Customers and Contracts
      Customers. Our NGL storage customers include NGL producers, NGL pipeline operators, NGL service providers and NGL end-users. Our three largest customers, which accounted for 67% of our storage revenues for the storage year ended March 2004, are SemStream, Enterprise and Koch. Enterprise is an NGL pipeline operator, Koch is an NGL service provider, while SemStream is principally involved in propane marketing and distribution.
      Contracts. Our storage year for customer contracts runs from April 1 to March 31. We lease capacity on varying terms from less than six months to a year or more and have additional capacity available to contract. Our storage revenues are not generally affected by seasonality because our customers generally pay for storage capacity, not injected or withdrawn volumes.
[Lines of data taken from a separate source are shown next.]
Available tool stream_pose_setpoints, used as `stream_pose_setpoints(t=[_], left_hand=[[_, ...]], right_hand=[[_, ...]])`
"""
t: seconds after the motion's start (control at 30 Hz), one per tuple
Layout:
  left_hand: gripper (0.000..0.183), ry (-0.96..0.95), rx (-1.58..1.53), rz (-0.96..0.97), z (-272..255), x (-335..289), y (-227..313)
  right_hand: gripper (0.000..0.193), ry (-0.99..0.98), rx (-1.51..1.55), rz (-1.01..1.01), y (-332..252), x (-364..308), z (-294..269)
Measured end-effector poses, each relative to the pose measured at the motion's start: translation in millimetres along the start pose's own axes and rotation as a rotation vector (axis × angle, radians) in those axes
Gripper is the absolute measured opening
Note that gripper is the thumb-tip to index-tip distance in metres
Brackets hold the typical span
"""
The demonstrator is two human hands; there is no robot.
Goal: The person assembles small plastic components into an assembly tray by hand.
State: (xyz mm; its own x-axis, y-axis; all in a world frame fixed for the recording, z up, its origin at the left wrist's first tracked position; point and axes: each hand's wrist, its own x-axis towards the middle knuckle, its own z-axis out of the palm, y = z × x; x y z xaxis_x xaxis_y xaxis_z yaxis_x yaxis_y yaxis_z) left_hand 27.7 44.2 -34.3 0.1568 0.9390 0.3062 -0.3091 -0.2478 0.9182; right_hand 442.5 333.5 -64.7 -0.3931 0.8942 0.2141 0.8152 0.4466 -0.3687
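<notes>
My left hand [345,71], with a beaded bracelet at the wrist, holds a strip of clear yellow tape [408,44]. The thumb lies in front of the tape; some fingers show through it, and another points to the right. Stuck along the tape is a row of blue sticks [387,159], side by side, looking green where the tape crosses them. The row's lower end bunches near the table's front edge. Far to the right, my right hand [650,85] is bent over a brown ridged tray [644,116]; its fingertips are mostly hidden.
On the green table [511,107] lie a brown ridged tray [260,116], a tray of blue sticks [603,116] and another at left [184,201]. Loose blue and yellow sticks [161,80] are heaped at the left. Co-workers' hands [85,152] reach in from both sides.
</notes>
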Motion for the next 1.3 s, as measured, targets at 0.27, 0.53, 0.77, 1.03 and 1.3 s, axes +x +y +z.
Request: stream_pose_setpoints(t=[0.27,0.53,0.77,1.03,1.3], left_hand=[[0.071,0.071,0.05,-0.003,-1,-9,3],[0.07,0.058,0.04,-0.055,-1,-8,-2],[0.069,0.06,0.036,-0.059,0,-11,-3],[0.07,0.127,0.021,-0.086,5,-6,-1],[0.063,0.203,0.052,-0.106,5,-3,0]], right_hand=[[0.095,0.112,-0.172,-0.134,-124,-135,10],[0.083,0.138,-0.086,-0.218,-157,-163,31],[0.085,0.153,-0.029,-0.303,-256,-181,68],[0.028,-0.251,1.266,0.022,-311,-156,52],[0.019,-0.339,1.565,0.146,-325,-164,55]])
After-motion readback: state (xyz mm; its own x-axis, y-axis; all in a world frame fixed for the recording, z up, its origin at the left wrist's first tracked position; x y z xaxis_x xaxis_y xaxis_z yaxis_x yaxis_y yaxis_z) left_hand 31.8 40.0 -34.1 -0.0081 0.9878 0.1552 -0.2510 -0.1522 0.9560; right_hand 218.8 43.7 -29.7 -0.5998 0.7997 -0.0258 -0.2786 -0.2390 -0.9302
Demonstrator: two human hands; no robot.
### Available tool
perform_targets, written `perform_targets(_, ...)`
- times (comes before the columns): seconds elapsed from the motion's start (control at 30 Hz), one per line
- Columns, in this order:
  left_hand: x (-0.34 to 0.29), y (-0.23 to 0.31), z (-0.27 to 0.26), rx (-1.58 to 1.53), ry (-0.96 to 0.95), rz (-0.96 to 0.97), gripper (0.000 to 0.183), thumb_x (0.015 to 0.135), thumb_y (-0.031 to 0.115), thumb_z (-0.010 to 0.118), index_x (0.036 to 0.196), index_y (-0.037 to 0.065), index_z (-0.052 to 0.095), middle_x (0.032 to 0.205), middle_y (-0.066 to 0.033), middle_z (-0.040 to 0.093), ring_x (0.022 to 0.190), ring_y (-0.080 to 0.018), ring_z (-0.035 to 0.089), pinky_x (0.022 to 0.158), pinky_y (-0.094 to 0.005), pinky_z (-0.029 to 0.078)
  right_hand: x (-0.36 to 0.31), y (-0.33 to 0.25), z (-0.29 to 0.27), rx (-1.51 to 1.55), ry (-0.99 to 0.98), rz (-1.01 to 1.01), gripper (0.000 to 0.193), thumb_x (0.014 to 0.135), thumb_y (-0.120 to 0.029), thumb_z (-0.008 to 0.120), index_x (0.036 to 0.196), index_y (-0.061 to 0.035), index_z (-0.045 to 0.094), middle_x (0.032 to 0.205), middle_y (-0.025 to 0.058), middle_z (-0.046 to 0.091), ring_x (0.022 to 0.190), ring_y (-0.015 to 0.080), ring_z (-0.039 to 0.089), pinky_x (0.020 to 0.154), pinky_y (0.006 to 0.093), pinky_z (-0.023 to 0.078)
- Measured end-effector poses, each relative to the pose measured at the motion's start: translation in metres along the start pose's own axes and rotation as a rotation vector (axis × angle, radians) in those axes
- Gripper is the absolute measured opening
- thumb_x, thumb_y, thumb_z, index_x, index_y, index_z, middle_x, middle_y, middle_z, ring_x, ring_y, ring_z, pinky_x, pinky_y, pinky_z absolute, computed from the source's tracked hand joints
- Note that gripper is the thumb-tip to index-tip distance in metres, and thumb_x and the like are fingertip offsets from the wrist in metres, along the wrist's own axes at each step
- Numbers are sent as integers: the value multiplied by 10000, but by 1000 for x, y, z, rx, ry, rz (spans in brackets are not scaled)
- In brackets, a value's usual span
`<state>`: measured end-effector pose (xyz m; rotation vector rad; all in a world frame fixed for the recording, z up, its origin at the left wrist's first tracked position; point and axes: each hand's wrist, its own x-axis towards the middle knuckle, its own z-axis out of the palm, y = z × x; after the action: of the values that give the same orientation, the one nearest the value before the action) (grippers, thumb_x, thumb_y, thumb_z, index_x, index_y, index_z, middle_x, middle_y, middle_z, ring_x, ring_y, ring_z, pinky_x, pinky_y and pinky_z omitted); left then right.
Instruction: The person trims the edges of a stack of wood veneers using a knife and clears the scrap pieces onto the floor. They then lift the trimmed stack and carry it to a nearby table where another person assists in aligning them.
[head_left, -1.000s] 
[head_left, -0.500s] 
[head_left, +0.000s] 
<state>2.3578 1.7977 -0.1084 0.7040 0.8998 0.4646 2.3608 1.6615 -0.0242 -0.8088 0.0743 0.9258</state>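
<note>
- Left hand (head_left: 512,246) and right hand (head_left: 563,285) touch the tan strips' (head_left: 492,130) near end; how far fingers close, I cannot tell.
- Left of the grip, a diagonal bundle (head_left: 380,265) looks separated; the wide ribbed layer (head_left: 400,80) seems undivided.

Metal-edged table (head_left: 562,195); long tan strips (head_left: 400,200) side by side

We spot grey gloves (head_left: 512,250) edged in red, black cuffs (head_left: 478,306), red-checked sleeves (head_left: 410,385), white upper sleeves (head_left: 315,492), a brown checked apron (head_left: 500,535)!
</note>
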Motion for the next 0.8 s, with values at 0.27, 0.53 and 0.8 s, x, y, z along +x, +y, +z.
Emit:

      We have long-term contracts with SemStream, Enterprise and Koch. These three customers contract for approximately seven million barrels of storage capacity per year for terms that expire between 2009 and 2018. Each of these contracts is based a percentage of our published price of storage in our Conway facilities, which we adjust annually.
      Aside from our long-term contracts, most of our contracts are for a period of one year. In addition, we also enter into contracts for fungible product storage in increments of six months, three months or one month. For contracts of one year or less, our customers are required to remit the full contract price at the time the contract is signed, which makes us less susceptible to credit risks. One of our customers is the beneficiary of an agreement, which terminates 2019, that provides this customer with a yearly $177,000 credit against storage fees that it may incur in excess of the fees that it incurs for its contracted storage.
      We currently offer our customers four types of storage contracts — single product fungible, two product fungible, multi-product fungible and segregated product storage — in various quantities and at varying terms. Single product fungible storage allows customers to store a single product. Two-product fungible storage allows customers to store any combination of two fungible products. Multi-product fungible storage allows customers to store any combination of fungible products. In the case of two-product and multi-product storage, the customer designates the quantity of storage space for each product at the beginning of the lease period. Customers may change their quantity configurations throughout the year based upon our ability to accommodate each change. Segregated storage also is available to customers who desire to store non-fungible products at Conway, such as propylene, refinery grade butane and naphtha. We evaluate pricing, volume and availability for segregated storage on a case-by-case basis. Segregated storage allows a customer to lease an entire storage cavern and have its own product injected and withdrawn without having its product commingled with the products of our other customers. In addition to the fees we charge for fungible product storage and segregated product storage, we also receive fees for overstorage.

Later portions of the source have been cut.